### Exercise instructions
Needed from the data below: every line from the one with "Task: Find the" up to and including the one with "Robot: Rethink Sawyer", repeated exactly and with nothing else.

======

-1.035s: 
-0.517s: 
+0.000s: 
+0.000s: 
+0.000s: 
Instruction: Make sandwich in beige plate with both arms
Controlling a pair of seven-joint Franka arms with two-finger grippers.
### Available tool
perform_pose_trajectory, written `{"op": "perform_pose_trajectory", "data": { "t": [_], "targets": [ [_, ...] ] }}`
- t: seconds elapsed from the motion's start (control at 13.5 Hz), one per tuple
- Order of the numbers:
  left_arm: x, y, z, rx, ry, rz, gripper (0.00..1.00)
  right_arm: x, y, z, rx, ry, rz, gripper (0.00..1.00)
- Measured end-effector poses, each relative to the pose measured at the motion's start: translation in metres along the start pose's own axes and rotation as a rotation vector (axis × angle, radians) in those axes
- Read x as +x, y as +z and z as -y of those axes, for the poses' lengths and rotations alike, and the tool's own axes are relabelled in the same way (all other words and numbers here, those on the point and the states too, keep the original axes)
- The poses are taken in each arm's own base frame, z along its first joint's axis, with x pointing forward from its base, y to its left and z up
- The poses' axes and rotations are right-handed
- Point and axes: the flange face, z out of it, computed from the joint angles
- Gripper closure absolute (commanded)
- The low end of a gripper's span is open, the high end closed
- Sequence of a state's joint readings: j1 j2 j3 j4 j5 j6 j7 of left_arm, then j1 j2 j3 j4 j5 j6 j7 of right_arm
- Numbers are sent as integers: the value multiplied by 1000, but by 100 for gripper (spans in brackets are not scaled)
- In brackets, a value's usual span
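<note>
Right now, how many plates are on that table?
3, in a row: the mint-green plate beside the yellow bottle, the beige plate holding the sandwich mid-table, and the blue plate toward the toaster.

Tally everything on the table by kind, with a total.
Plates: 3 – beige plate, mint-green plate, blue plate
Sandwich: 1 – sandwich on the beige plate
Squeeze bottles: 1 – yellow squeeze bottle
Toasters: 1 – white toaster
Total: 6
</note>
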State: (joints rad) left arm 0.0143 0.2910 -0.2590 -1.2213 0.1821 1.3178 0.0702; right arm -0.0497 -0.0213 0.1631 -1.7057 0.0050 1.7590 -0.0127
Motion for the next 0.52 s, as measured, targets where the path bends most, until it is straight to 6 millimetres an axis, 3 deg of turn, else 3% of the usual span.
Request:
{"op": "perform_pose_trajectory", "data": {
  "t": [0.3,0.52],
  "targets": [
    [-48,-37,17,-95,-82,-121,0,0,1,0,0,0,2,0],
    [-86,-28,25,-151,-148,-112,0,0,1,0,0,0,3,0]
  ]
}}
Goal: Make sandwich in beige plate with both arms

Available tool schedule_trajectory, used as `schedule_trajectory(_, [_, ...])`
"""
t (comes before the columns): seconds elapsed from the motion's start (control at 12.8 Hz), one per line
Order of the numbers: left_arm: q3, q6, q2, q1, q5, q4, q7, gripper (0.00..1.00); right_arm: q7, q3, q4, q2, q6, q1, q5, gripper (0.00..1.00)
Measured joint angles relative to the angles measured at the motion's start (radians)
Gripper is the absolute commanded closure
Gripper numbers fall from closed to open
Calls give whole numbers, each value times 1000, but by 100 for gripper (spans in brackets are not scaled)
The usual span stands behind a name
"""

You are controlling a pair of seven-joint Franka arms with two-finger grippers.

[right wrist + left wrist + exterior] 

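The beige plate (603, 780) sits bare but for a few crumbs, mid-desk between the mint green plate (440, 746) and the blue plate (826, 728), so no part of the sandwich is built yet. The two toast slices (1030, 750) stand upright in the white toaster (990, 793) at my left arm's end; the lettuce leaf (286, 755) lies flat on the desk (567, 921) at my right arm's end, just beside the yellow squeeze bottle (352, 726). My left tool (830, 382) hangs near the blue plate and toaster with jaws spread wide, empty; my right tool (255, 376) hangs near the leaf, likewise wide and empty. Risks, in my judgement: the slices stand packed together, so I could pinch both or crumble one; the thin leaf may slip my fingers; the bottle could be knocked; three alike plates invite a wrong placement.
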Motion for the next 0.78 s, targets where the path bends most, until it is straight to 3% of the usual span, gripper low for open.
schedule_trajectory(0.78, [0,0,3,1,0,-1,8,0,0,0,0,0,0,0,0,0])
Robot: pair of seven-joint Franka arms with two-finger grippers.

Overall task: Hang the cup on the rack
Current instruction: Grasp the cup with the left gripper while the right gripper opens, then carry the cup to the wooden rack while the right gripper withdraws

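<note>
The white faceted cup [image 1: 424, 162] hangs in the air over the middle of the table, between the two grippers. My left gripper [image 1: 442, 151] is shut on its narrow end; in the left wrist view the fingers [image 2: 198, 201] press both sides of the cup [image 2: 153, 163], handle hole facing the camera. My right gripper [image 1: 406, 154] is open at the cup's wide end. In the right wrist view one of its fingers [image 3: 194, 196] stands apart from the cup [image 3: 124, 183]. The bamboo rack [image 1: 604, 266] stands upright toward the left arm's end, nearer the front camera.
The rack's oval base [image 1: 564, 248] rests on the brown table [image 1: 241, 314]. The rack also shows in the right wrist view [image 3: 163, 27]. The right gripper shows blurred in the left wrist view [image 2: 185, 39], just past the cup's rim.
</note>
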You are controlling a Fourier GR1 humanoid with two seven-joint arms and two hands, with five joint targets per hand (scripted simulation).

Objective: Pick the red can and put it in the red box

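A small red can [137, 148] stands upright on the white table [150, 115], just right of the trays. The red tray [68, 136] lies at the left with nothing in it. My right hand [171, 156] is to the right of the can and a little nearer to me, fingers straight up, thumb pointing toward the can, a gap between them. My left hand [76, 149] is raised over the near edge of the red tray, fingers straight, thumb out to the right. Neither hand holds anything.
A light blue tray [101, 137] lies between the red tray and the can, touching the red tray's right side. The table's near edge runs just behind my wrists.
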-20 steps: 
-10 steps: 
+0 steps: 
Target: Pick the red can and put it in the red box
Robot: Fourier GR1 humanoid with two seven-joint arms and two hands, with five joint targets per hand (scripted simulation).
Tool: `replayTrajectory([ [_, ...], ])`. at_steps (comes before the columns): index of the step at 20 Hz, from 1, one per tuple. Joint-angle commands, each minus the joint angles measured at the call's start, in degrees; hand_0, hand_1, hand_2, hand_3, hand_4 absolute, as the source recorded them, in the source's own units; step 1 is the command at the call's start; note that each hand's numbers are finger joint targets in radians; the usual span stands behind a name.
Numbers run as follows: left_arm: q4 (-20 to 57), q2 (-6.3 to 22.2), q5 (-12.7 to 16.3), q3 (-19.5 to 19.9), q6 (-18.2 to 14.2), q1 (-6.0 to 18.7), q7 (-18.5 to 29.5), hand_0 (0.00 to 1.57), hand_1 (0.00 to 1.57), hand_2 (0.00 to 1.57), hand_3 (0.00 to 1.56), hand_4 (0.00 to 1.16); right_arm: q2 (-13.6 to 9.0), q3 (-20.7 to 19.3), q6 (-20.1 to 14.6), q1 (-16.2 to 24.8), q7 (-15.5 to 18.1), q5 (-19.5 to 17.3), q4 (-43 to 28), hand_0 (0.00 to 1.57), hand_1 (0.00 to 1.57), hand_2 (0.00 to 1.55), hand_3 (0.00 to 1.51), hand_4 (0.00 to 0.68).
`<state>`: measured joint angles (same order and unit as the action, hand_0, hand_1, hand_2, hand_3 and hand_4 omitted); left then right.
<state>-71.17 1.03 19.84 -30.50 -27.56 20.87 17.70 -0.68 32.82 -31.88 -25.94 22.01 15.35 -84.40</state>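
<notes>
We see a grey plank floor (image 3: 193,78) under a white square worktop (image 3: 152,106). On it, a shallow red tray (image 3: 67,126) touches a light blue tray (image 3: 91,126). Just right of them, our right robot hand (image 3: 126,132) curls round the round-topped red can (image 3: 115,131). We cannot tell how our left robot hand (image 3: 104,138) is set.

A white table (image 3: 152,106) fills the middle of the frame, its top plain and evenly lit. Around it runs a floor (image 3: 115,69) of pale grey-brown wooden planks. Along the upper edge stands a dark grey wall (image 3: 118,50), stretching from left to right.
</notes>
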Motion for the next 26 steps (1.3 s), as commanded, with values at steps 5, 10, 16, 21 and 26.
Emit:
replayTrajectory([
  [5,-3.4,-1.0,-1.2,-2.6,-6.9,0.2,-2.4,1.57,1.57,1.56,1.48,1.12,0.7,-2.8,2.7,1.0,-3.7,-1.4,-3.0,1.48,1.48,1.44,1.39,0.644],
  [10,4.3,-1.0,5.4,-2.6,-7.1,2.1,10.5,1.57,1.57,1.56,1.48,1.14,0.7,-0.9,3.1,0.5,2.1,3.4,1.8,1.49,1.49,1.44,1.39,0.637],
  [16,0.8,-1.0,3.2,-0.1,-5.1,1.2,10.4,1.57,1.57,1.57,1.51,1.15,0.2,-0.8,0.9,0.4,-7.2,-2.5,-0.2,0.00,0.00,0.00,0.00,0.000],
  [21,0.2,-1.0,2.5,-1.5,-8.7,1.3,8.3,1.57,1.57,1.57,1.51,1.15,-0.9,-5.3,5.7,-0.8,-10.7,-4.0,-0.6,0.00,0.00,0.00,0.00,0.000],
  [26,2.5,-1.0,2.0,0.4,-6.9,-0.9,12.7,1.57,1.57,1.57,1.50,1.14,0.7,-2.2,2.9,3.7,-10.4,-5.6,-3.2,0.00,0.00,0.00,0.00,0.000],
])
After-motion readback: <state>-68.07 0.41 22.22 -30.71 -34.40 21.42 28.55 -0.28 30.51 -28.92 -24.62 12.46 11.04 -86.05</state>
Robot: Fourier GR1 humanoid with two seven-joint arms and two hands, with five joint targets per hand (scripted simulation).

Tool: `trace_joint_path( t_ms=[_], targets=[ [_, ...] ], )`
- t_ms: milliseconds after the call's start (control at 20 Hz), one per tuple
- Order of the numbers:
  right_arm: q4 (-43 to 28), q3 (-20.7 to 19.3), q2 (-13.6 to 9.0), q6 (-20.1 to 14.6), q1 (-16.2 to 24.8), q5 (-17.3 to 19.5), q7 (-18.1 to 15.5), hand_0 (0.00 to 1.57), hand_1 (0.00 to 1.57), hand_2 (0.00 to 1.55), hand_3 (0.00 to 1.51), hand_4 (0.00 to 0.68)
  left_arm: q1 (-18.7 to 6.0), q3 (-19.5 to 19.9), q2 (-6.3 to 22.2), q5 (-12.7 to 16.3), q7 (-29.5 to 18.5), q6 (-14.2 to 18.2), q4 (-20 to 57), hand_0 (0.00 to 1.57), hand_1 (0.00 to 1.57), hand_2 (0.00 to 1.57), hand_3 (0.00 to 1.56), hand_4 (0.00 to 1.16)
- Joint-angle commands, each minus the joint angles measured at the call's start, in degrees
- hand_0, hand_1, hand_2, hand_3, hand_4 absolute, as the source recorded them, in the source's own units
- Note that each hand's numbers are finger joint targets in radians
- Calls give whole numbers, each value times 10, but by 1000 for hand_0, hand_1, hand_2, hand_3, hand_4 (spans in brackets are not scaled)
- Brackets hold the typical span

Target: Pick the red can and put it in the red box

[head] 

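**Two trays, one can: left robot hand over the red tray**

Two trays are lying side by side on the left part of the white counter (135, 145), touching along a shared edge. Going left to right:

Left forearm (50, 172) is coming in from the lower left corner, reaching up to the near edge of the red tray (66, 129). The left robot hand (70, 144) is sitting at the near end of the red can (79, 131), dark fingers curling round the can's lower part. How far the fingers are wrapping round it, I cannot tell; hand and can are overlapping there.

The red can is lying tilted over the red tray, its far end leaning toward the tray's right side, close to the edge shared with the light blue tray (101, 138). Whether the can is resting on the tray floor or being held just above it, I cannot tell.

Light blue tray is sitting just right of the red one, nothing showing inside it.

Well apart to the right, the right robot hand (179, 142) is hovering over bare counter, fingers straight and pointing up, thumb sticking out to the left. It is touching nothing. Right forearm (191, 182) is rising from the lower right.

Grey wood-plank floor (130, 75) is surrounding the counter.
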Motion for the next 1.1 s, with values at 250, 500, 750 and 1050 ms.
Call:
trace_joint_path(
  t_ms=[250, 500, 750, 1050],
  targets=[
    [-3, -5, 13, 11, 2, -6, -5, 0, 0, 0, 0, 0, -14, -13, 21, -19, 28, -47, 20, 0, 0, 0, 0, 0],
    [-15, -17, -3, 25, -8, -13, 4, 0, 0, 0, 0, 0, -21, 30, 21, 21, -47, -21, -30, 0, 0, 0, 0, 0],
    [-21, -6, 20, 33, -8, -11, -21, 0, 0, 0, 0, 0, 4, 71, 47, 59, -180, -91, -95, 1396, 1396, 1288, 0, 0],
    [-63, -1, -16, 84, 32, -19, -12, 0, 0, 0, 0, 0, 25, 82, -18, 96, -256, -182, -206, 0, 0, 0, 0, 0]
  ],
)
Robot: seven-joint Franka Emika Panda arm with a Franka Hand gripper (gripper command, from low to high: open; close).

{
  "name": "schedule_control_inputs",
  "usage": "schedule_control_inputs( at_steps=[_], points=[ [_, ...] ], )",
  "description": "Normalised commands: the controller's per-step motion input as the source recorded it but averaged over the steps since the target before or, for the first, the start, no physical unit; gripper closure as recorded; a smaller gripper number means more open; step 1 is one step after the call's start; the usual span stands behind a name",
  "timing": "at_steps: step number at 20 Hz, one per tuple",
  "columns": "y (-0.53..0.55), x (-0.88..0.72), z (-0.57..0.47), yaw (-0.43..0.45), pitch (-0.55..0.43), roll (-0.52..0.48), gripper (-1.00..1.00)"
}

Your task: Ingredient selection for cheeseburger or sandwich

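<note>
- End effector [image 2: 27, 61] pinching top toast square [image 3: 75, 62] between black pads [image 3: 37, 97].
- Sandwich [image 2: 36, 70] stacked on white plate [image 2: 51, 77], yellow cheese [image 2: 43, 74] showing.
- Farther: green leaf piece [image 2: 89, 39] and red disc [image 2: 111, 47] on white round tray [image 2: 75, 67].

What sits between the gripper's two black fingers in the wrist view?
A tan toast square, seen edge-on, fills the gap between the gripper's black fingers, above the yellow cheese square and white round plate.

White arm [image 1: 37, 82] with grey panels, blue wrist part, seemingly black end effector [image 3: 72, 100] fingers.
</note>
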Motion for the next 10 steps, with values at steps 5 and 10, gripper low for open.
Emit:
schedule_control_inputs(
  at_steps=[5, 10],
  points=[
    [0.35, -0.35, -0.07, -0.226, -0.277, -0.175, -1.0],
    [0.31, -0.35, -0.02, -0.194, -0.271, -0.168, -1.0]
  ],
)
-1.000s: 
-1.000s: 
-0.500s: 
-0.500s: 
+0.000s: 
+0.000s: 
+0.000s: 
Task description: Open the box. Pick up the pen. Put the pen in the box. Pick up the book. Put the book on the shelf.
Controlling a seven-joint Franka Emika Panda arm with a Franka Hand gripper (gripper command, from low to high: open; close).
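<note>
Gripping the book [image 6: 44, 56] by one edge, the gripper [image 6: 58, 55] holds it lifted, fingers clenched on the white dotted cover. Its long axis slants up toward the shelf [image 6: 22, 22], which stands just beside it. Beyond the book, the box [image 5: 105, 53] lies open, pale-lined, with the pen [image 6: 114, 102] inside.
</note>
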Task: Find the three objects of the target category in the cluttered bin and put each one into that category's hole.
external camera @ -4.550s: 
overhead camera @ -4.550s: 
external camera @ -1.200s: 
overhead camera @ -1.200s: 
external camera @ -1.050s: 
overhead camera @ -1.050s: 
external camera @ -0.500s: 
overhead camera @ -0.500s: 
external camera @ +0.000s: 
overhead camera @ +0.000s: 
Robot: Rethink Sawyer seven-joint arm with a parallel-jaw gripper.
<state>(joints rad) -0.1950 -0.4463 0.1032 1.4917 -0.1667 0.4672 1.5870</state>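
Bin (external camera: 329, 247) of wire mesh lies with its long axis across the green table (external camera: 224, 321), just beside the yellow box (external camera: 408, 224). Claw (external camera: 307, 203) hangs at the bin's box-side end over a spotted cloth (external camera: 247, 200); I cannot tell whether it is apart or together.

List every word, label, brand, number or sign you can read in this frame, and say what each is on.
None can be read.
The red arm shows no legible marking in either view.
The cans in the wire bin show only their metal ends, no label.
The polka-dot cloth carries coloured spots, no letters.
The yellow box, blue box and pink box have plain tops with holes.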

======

### Solution to this exercise
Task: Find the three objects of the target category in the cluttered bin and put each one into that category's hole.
external camera @ -4.550s: 
overhead camera @ -4.550s: 
external camera @ -1.200s: 
overhead camera @ -1.200s: 
external camera @ -1.050s: 
overhead camera @ -1.050s: 
external camera @ -0.500s: 
overhead camera @ -0.500s: 
external camera @ +0.000s: 
overhead camera @ +0.000s: 
Robot: Rethink Sawyer seven-joint arm with a parallel-jaw gripper.

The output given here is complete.